Japan is famous for the quirky cafes it has, and in particular for the cafes based around animals. This was a concept I eagerly researched for many years, long before the first cat cafe opened up in London. Now that I’m here in Japan, I’m not so sure that I like what I see.
I guess the London cat cafe, which I finally visited for my birthday this year, has set the standards high for me. England’s animal welfare protection is by no means perfect, but I was pleased to learn about all the requirements the people opening Lady Dinah’s Cat Emporium in London had to fulfil. The cats have to stay healthy, be vaccinated, get enough rest and exercise, be fed properly, etc. They certainly seemed happy enough when I visited. Like many people, I expected a bit more of visiting a cat cafe than what I got: I did not get immediately swarmed by purring fluffballs, but the cats don’t mind making new friends if you approach them carefully and don’t disturb their sleep. The best part was watching the little star of the show, Lizzie, interact with one of the waitresses, as she deigned to walk inside one of those giant wheels for cats, demanding attention and affection in return.
Recently I made it to one of Kobe’s cat cafes. You could tell that here in Japan it’s a far less unusual experience, as the waitresses welcomed us just like in a normal cafe, and there were far fewer decorations than in the London one. Still, the cats seemed to have the facilities they needed, although the room was a bit dark and small. Both in this one and in the London cafe, the cats mostly wanted to sleep and not be disturbed. However, I noticed that here in Japan they looked extra sluggish, a bit too fat, and some of them had untreated eye infections. In general, the poor animals just looked very done with all this human attention. Also, in Japan the care for the cats really varies depending on the cafe, especially as the Japanese laws are far less strict than the British ones.
Japan does really lack in terms of animal welfare. I heard many things, such as that zoo enclosures here are much smaller than in England. I also made the mistake of looking into one of those tiny pet shops that can be found on any major shopping street… the puppies and kittens were trapped in tiny cages, and apparently they get killed if they are not sold by the time they grow into adults. Another thing that really bothers me is the fashion for owl cafes – they are almost as common as the cat ones. But cats have more or less adapted to human attention, being awake at daytime, and living in a small room. Owls have not, they are animals that naturally want to be awake at night, and surely should have the freedom of using their wings in wide spaces, rather than being caged.
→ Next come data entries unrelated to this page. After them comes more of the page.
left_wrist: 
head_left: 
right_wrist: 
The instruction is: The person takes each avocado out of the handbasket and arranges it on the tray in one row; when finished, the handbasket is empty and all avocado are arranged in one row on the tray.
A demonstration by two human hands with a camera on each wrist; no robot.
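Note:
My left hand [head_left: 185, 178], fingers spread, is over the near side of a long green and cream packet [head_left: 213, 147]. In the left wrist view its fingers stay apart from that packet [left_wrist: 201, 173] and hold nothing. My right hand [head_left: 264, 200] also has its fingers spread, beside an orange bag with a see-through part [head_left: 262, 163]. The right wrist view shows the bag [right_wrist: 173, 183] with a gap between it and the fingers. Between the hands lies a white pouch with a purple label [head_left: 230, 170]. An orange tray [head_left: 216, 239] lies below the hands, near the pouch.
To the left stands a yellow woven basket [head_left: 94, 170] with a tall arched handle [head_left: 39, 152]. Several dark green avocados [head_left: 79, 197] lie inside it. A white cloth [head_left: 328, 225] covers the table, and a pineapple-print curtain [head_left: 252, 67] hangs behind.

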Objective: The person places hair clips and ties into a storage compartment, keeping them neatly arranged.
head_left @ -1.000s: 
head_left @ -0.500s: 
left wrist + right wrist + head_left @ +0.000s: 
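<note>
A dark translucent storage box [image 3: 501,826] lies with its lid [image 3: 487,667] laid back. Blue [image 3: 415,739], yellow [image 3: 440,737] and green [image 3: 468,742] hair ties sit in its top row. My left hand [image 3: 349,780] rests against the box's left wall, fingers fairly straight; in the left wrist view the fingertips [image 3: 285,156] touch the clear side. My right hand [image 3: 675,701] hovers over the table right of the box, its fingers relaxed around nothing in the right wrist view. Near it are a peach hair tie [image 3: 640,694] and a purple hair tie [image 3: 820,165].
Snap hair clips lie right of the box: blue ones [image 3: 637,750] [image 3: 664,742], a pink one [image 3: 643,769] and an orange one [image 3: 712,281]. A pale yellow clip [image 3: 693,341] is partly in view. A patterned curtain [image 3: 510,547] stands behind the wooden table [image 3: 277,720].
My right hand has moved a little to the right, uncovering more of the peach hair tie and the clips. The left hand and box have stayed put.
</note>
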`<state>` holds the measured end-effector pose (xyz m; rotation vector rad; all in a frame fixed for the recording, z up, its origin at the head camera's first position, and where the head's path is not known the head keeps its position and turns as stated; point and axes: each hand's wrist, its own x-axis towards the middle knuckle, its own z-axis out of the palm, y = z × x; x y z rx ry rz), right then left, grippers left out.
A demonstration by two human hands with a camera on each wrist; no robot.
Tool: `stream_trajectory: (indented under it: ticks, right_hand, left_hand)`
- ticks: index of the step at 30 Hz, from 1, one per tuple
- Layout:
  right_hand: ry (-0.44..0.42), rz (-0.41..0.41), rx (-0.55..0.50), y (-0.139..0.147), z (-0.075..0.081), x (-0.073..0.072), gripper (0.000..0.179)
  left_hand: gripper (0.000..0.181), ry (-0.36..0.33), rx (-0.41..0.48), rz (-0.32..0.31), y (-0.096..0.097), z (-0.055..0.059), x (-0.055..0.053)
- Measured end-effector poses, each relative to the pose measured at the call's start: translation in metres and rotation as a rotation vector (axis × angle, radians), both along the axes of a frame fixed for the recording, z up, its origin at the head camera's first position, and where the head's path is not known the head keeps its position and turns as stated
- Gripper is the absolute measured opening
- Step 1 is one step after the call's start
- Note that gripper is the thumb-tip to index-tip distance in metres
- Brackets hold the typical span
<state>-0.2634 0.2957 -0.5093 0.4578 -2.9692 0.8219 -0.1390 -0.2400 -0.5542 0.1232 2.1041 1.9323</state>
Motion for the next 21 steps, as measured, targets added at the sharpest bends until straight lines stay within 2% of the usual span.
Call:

And Japan just keeps on coming up with new cafe ideas – bunnies, hedgehogs, and… goats?! I’d rather pass up on the joy of seeing one of those animals in favour of them living a free life.
This is probably the least happy post on this blog so far, but it must be said – animal welfare in Japan needs improvement! There are so many glorious wild animals roaming the Japanese countryside, but my glee from that thought is dampened as soon as I remember how tired the cats looked in the cafe. Unfortunately, I added to their struggles by visiting, but I will not be going again.